For those experienced traders, they’ll be well aware that the most popular cryptocurrency trading platforms in the world, the likes of Bianance, Coinbase, and Bisq, take a small fee from the client’s account balance when they complete a trade. Many traders consider this worthwhile, as these larger exchange platforms offer a certain level of security through their large global communities of users in what is otherwise mostly an unregulated sector.
Many traders are turning to smaller less-known exchanges to avoid incurring these fees. But, where to find them? Well, cryptowisser is the site for making exchange comparisons and the perfect resource for finding complete lists of cryptocurrency exchanges offering coin trades with zeromaker fees. Traders can buy, trade and sell Bitcoins and crypto assets without paying a maker fee.
Maker fees are generally quite low, but for active full-time investors the elimination of these could mean the difference between a profitable year and a losing one.
H2 Avoid paying maker fees
Crypto exchanges can generally be split between those that remove taker and maker fees, thereby appealing to different areas of the market. Typically, maker fees are lower than taker fees, as the makers create liquidity on the exchange by producing orders in the order book.
It’s important to recognise that fees generally do affect all trades, but it extends beyond that as traders. Fees are in place to encourage traders to buy, sell, and trade coins in larger amounts on a regular basis. It’s those that are making infrequent trades or for small sums that will feel the detriment of fees the most.
At cryptowisser, there is a list of the top 20 zeros maker fee sites for traders to keep up to date with the very best exchanges. While the majority of the most popular trading platforms don’t offer no maker fee trading, there are still many that do. The page is constantly updated, so users will get the latest updates and adjustments made across all registered exchanges.
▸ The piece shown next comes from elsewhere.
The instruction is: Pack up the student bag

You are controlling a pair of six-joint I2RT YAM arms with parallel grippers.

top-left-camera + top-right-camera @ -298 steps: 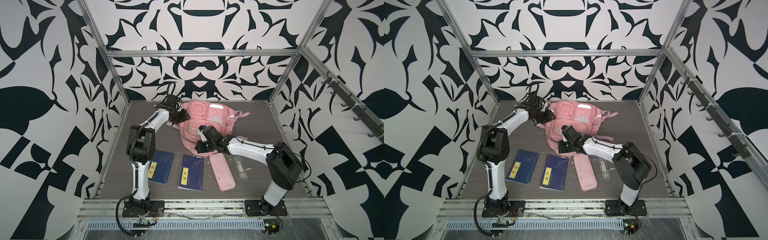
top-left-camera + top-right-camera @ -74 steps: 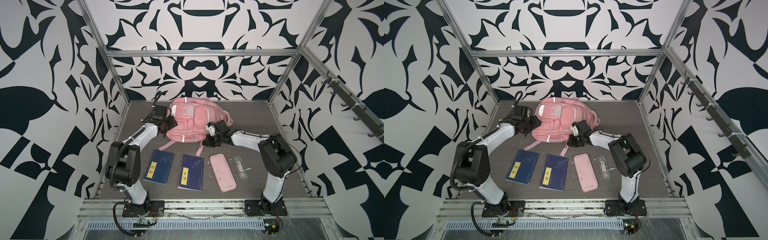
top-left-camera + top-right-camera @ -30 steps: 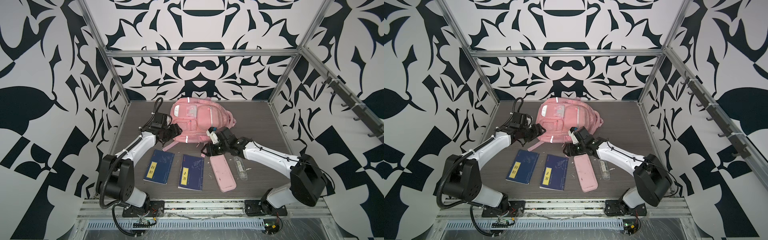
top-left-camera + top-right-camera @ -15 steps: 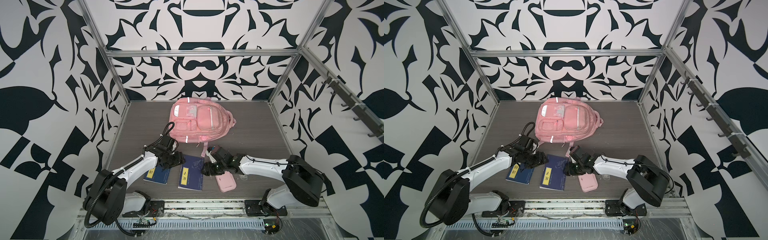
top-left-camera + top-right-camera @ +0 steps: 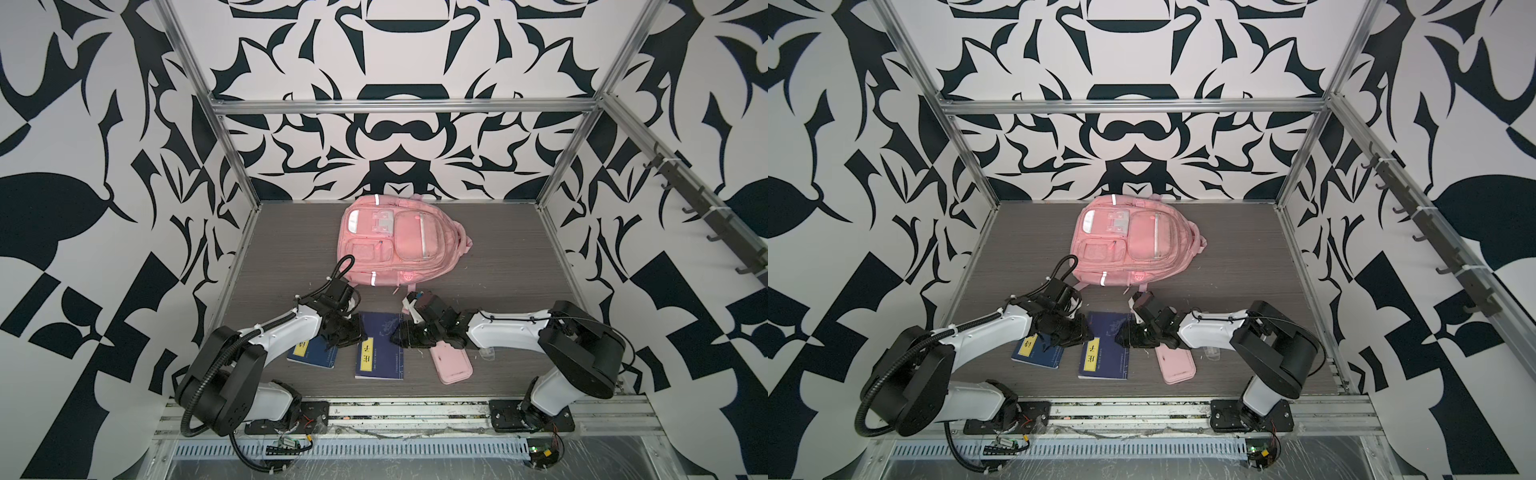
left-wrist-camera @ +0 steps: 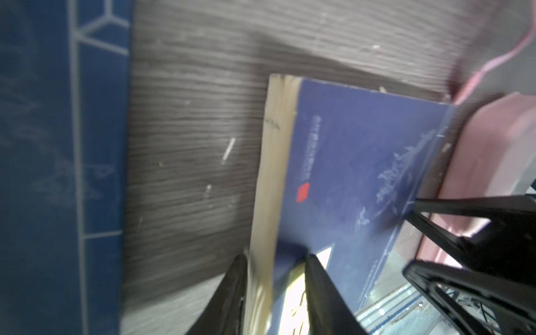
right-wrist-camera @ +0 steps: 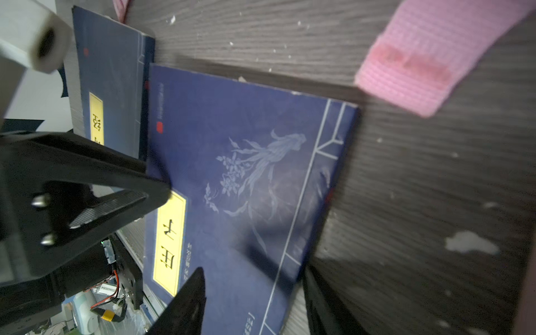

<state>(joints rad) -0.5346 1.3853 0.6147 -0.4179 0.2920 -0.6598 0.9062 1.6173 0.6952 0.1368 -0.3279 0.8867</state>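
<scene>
Pink student bag (image 5: pixel 395 245) lies at upper centre, up-frame along the long axis of the blue book (image 5: pixel 380 353), whose side edges the spread right tool (image 5: pixel 400 337) and left tool (image 5: pixel 353 335) (grip undeterminable) straddle.

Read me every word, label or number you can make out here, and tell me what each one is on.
"庄子", as best it reads: yellow label on the middle blue book.
Yellow label on the left blue book: partly hidden, unreadable.
Red seal and small print on the middle blue book: too small.
Badge on the pink backpack: too small.
White tag among the wires: digits blurred.
</scene>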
H2 How are Maker fees calculated?
Commonly, exchanges will charge three types of fees when a trade is completed. These are maker, taker and withdrawal fees, which vary in value and aren’t always used by cryptocurrency exchange platforms. So, it’s always worth checking with the one you’re using to see what the fees attached to trades will be.
Maker fees are calculated in two different ways, depending on whether the trade is buying or selling coins. Let’s take for example a trader who is looking to buy; the trader will inform the exchange of the desire to buy a coin at price X, but X price is lower than what the current market offers – as in, nobody is willing to sell at that price. This means that the buyer is looking to trade at a value that is below the market value in the eyes of other traders on that platform.
The alternative would be the seller, who similarly would request a sale through the exchange at price Z, but price Z is higher than the current highest price anyone is willing to buy at that particular exchange. Ergo, the seller is demanding too high an amount of money in the eyes of the other users.
In both cases, since the request cannot be matched to an existing request from another maker, the trader has created liquidity by adding your trade to the order book. This order will remain there until the offer is accepted by another user, it expires, or the trader cancels it.
Now, from the exchanges point of view, it can promote or penalize the making and taking at it’s own discretion. As such, high volume traders will often receive reduced fees. So, no matter if you’re buying or selling, take a look at the various maker fee free exchanges now listed at cryptowisser to find the right platform for you!